Nos amis sourds auxquels sont évidemment destinés ces sous-titres bénéficient parfois de précisions que nous aurions aimé avoir mais que le responsable du doublage n'a sans doute pas jugé nécessaire. Ainsi, alors que Henry Fonda s'inquiète de voir John Houston fouiller d'un peu trop près dans ses forages pas très réglementaires, son bras droit le rassure en précisant : "Peut-être a-t-il changé avec l'âge ?", ce qui est beaucoup plus technique lorsque l'on est malentendant :


Gardons pour la fin le plus savoureux : lorsque le sous-titre se fait modeste, presque censeur, franchement "père la morale".

Le personnage incarné par Shelley Winters est haut en couleur et dès sa première scène, on peut la voir lascivement se caresser les seins en déclarant "mon corps est fait pour l'amour", ajoutant qu'elle a passé la nuit avec un italien, barman dans la bande-son, coiffeur dans les sous-titres et, nous ne savons pas pourquoi, nous aurions tendance à beaucoup plus croire ces derniers. Lors d'une interminable scène d'inscription à une régate qui n'a d'intérêt que pour le sombrero déjà évoqué, Shelley termine la conversation en ajoutant alors qu'on ne lui demande rien qu'elle ne s'intéresse pas aux bateaux et que son "sport préféré se passe sur un matelas douillet, au moins on sait à quoi s'accrocher". Pourquoi diable peut-on alors voir apparaître ceci ? :



Nous continuerions ainsi pendant des heures, tenant de comprendre pourquoi les épaulards domestiqués de l'océanographe qui sauvera le film se nomment "Venise et Capri" mais aussi et simultanément "Winter et Summer" mais nous craignons d'y laisser notre santé.

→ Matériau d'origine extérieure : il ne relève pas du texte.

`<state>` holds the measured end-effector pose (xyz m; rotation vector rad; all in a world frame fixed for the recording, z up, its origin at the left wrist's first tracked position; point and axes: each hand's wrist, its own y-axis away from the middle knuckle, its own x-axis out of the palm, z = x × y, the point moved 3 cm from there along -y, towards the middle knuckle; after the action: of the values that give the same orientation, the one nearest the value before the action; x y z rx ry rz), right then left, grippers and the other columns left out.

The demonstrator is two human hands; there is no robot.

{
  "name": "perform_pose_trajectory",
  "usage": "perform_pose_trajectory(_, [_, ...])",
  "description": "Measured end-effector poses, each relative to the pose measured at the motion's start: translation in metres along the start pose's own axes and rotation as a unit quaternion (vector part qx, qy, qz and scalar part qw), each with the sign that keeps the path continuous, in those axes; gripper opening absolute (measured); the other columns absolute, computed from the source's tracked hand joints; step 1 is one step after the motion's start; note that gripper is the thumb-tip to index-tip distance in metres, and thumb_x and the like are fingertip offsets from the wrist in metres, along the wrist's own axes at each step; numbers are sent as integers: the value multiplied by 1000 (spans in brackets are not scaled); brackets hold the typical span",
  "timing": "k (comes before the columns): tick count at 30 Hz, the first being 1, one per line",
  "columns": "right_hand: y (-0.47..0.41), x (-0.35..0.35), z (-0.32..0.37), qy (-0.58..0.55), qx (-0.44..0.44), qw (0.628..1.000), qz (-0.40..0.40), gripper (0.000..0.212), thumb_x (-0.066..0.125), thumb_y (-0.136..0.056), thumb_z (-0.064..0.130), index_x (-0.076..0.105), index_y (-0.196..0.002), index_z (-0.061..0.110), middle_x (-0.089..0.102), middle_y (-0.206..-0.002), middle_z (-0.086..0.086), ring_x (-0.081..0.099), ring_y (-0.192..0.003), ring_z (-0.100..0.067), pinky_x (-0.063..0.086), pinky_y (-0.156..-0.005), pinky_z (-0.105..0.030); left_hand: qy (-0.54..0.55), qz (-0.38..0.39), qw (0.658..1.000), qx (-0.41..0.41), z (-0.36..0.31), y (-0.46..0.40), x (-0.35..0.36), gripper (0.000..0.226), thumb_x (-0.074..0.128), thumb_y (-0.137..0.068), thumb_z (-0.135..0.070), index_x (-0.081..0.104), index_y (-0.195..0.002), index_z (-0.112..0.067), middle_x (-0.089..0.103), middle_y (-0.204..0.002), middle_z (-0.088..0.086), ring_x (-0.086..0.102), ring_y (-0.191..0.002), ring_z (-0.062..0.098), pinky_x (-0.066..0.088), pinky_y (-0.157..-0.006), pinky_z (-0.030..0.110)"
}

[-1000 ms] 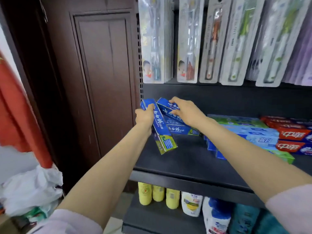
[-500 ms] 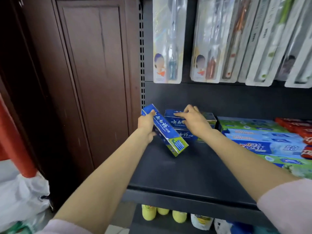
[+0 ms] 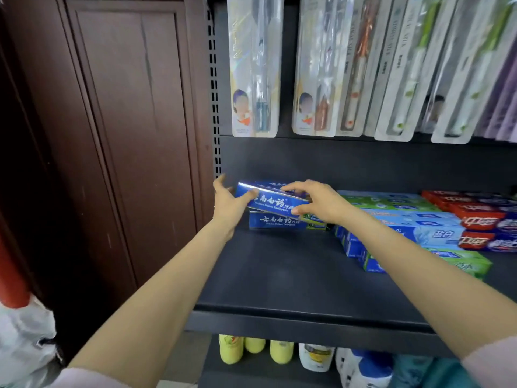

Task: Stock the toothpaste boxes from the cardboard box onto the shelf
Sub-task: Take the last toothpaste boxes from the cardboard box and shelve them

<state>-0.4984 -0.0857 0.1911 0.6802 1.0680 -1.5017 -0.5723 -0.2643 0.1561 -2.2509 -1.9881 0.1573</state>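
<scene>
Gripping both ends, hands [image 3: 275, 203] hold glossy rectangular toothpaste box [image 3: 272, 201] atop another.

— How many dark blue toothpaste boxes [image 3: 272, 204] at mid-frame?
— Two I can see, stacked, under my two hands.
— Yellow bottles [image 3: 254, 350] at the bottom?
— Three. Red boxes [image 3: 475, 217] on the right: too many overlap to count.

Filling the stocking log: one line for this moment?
left hand + right hand | grip top blue toothpaste box | stacking on lower blue box | shelf
</scene>
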Motion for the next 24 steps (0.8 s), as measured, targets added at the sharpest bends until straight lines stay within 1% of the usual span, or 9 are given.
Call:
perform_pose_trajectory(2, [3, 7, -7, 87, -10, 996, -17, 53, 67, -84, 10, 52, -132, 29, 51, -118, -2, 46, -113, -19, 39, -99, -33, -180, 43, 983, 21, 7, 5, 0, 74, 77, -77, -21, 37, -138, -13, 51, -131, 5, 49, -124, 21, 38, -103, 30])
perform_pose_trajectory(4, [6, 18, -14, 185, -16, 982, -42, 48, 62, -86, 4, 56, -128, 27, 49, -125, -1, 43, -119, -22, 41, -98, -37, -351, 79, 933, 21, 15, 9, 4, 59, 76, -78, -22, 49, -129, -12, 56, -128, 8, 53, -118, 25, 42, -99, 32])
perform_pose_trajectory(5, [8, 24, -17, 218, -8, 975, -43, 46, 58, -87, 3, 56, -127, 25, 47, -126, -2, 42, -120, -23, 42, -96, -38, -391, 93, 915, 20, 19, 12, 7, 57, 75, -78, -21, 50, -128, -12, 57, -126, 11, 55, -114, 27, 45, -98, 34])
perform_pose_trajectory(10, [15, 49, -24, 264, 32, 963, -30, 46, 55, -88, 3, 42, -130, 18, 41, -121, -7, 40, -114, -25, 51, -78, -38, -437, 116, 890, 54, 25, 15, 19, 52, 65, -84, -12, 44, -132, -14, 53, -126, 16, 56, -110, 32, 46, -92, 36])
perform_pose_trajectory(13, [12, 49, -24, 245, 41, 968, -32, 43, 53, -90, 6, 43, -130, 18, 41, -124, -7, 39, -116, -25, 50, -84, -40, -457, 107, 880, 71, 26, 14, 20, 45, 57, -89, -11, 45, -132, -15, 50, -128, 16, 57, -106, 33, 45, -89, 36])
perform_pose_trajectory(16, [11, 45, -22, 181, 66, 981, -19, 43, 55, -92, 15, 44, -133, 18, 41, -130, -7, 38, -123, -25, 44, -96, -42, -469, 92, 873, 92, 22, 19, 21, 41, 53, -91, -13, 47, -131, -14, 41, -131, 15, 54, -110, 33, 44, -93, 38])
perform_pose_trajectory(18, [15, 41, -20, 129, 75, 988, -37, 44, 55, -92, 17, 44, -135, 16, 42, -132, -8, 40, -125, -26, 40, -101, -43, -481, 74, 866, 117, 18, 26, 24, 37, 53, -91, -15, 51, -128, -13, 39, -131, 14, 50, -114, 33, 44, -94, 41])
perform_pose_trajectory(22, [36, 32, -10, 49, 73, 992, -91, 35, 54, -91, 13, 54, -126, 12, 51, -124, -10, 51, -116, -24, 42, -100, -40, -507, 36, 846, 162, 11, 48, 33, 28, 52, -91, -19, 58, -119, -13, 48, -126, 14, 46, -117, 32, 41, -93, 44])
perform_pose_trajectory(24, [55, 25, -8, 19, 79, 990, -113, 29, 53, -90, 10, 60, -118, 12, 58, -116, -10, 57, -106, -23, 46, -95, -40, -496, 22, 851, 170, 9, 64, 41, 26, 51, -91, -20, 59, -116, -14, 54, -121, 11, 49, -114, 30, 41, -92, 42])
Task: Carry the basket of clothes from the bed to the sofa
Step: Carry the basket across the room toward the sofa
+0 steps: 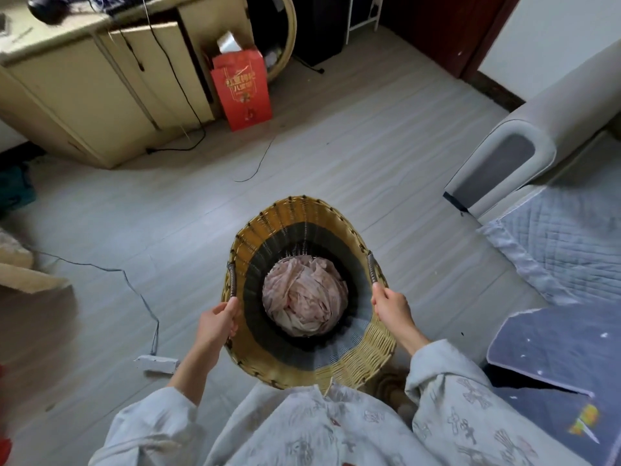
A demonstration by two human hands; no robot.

Concluons donc qu'on peut franchement rire en visionnant "Tentacules" mais qu'on on ne le doit pas. Pas parce qu'il n'est pas suave de se moquer, pas non plus parce qu'il est encore moins suave de savourer l'à peu près et la médiocrité, quand on devrait lui préférer la rigueur et le sublime. Non, on ne doit pas rire de "Tentacules" car il s'agit d'un des rares exemples de films qui allie le plaisir des yeux et la joie de la lecture. On regarde, on rit. On lit, on re-rit. "Tentacules" est un deux-en-en, un double bonheur. "Tentacules est suave !

Et si vous en doutez encore, courez sur Mein Camp. Une conjonction inhabituelle de planètes, le hasard, l'inspiration, tout simplement, nous a fait, BBJane et nous-mêmes, nous pencher presque en même temps sur le même sujet. Excités ? cela tombe bien, c'est ici et cela s'appelle : "Ah si vous connaissiez mon poulpe"...

2 commentaires:

bbjane a dit…

Je dois dire que votre étude de cette œuvre, qui appelle une urgente réhabilitation, coiffe (c'est le cas de l'écrire) la nôtre sur le poteau !... Bravo ! Je suis ravie de cette conjonction de planètes, et vous remercie de ce texte qui fait le tour de la question !... Je vais de ce pas compléter mon post, en mettant un lien vers le vôtre...

Anonyme a dit…

...quel brio, c'est brillant!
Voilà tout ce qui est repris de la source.